§ Assignment
For every line below, restate it exactly and drop the images.

§ Source data
##########

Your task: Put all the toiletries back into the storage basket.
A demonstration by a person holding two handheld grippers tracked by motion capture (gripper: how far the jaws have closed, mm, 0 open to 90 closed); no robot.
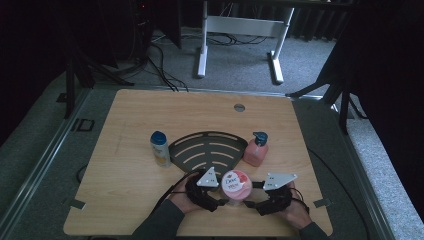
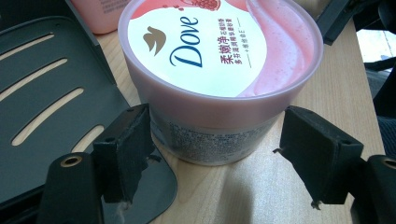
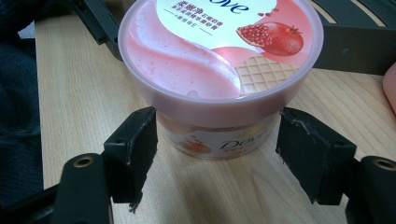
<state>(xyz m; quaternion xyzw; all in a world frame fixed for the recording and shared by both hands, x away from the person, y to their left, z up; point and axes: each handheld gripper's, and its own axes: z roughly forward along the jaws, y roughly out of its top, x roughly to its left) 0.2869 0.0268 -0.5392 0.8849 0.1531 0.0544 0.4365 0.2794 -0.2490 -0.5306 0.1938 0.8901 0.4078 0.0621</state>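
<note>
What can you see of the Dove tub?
The Dove tub is a short round plastic jar, upright on the wooden table before the black slotted tray. Pink lid shut, printed with logo, pomegranate and wafer. The left gripper and right gripper flank it, jaws open beside its wall.

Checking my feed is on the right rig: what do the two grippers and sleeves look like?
Both the left gripper and right gripper are black, each topped by a grey three-cornered plate, with blocky black fingers frayed at the edges. Thin black cables trail off. Sleeves are dark.
</note>
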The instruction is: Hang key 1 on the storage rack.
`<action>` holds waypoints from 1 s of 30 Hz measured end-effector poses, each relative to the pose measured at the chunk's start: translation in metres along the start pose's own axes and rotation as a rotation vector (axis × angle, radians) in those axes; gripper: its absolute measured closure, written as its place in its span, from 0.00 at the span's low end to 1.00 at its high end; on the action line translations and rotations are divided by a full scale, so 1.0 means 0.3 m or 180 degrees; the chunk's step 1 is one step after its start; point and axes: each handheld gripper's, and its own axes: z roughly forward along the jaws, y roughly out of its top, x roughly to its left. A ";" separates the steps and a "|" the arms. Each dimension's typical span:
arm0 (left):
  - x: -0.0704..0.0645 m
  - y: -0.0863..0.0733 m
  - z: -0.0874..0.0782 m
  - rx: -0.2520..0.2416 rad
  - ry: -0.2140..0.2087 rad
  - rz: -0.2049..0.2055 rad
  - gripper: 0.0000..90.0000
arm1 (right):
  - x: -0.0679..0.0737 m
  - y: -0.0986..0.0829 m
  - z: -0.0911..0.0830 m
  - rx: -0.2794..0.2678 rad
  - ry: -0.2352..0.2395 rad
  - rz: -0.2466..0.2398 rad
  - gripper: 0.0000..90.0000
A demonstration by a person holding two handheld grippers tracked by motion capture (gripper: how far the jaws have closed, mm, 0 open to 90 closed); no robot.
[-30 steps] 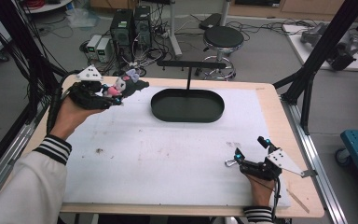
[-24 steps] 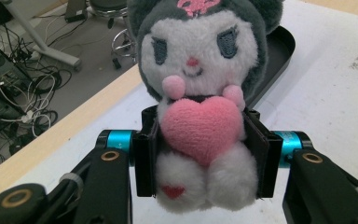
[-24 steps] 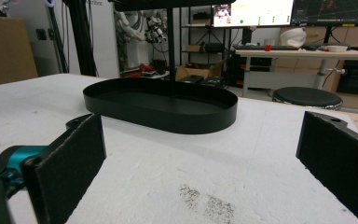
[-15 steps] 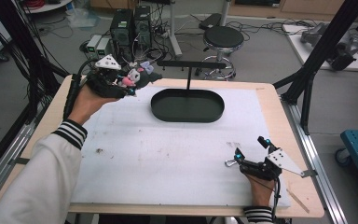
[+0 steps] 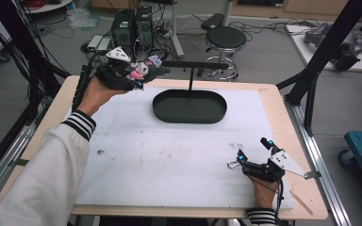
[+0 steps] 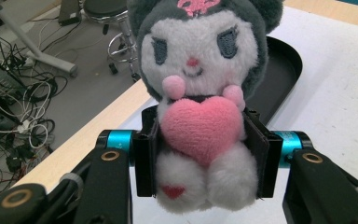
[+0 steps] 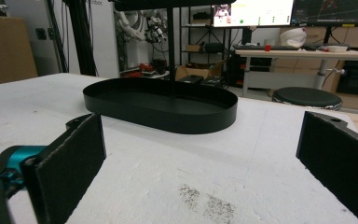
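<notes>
A white foam mat [image 5: 169,160] covers a wooden table [image 5: 292,122] in a workshop with cables, computer cases and a round stool [image 5: 226,37] on the grey floor beyond.

Nearest the person, the right gripper [image 5: 253,154] rests low on the mat at the near right corner, held by a hand whose striped cuff shows at the table's edge. Its jaws stand wide apart with nothing between them; in the right gripper view they frame bare mat, with a dark smudge [image 7: 205,200] just ahead of them. Straight ahead of this gripper, well apart from it, sits a black oval tray [image 7: 161,108] with a thin black post [image 7: 171,46] rising from it.

Farther off, at the far left edge of the table, the left gripper [image 5: 139,79] is held up above the surface by an arm in a white sleeve with a striped cuff. Its jaws are clamped on a plush toy [image 6: 203,93], pressing its body from both sides at the level of the pink heart [image 6: 201,127] it hugs. The toy sits upright between the pads, dark-hooded head above them, white feet below. Beyond and to the right of this gripper lies the tray, apart from the toy. The toy hangs near the table's edge, with floor cables behind it.
</notes>
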 end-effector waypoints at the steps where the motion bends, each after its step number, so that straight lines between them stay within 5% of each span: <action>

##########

§ Reply to the exercise
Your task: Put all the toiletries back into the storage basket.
A demonstration by a person holding two handheld grippers tracked by motion capture (gripper: how far the jaws have closed, mm, 0 open to 90 closed); no robot.
<state>(xyz m; quaternion xyzw; all in a world frame fixed for the recording and shared by both hands, x away from the person, y to their left, z up; point and axes: each handheld gripper's, and its own axes: z roughly forward along the jaws, y roughly out of its top, x roughly to its left) 0.2869 0.0268 -0.5392 0.8849 0.1531 0.0544 0.4365 0.2794 -0.2490 -0.5306 0.1938 0.8901 0.4078 0.0621</state>
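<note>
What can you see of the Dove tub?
The Dove tub is a short round plastic jar, upright on the wooden table before the black slotted tray. Pink lid shut, printed with logo, pomegranate and wafer. The left gripper and right gripper flank it, jaws open beside its wall.

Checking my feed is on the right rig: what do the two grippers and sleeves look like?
Both the left gripper and right gripper are black, each topped by a grey three-cornered plate, with blocky black fingers frayed at the edges. Thin black cables trail off. Sleeves are dark.
</note>
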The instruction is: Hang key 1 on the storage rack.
`<action>` holds waypoints from 1 s of 30 Hz measured end-effector poses, each relative to the pose measured at the chunk's start: translation in metres along the start pose's own axes and rotation as a rotation vector (axis × angle, radians) in those axes; gripper: its absolute measured closure, written as its place in its span, from 0.00 at the span's low end to 1.00 at its high end; on the action line translations and rotations are divided by a full scale, so 1.0 means 0.3 m or 180 degrees; the chunk's step 1 is one step after its start; point and axes: each handheld gripper's, and its own axes: z roughly forward along the jaws, y roughly out of its top, x roughly to its left. A ";" separates the steps and a "|" the arms. Each dimension's typical span:
arm0 (left):
  - x: -0.0704..0.0645 m
  - y: -0.0863..0.0733 m
  - z: -0.0874..0.0782 m
  - rx: -0.2520..0.2416 rad
  - ry: -0.2140..0.2087 rad
  - rz: -0.2049..0.2055 rad
  - gripper: 0.0000..90.0000
arm1 (right):
  - x: -0.0679..0.0737 m
  - y: -0.0986..0.0829 m
  - z: -0.0911..0.0830 m
  - rx: -0.2794..0.2678 rad
  - ry: -0.2352..0.2395 rad
  - rz: -0.2466..0.2398 rad
  - gripper: 0.0000..90.0000
A demonstration by a person holding two handheld grippers tracked by motion capture (gripper: how far the jaws have closed, mm, 0 open to 90 closed); no robot.
[-30 steps] 
[-24 steps] 
[-24 steps] 
[-15 steps] 
[+0 steps] 
[+0 steps] 
[+0 steps] 
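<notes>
A white foam mat [image 5: 169,160] covers a wooden table [image 5: 292,122] in a workshop with cables, computer cases and a round stool [image 5: 226,37] on the grey floor beyond.

Nearest the person, the right gripper [image 5: 253,154] rests low on the mat at the near right corner, held by a hand whose striped cuff shows at the table's edge. Its jaws stand wide apart with nothing between them; in the right gripper view they frame bare mat, with a dark smudge [image 7: 205,200] just ahead of them. Straight ahead of this gripper, well apart from it, sits a black oval tray [image 7: 161,108] with a thin black post [image 7: 171,46] rising from it.

Farther off, at the far left edge of the table, the left gripper [image 5: 139,79] is held up above the surface by an arm in a white sleeve with a striped cuff. Its jaws are clamped on a plush toy [image 6: 203,93], pressing its body from both sides at the level of the pink heart [image 6: 201,127] it hugs. The toy sits upright between the pads, dark-hooded head above them, white feet below. Beyond and to the right of this gripper lies the tray, apart from the toy. The toy hangs near the table's edge, with floor cables behind it.
</notes>
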 end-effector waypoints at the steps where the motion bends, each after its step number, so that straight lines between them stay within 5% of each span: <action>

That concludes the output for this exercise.